What is required.
All of the data, word for word and free of pictures, is the expected result.

Top of Dataset section

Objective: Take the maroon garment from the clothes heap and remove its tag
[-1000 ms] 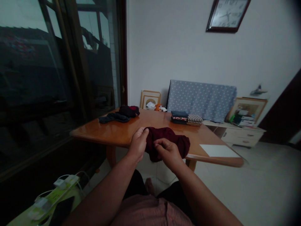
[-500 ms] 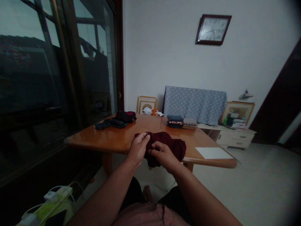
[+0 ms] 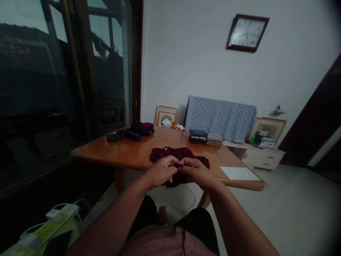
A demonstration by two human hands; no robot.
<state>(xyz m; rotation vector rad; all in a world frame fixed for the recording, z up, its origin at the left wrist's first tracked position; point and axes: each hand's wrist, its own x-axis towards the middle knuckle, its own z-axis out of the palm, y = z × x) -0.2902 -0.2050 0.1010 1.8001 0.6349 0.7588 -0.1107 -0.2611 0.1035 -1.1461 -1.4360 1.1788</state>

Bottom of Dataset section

Output.
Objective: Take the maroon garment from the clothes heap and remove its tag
[-1000 ms] 
[-500 ms] 
[+0 ms] 
A demonstration by two human hands; no robot.
<state>(xyz m; rotation vector rad; all in a world frame fixed for the recording, z up, its origin at the left wrist's first tracked position; point and axes: each hand's wrist, its own x-axis towards the middle knuckle, its own z-axis out of the palm, y = z × x) -0.2902 -0.2050 0.1010 1.8001 0.6349 0.7588 -0.1107 -0.2611 0.1035 -1.1461 -1.4360 1.1788</state>

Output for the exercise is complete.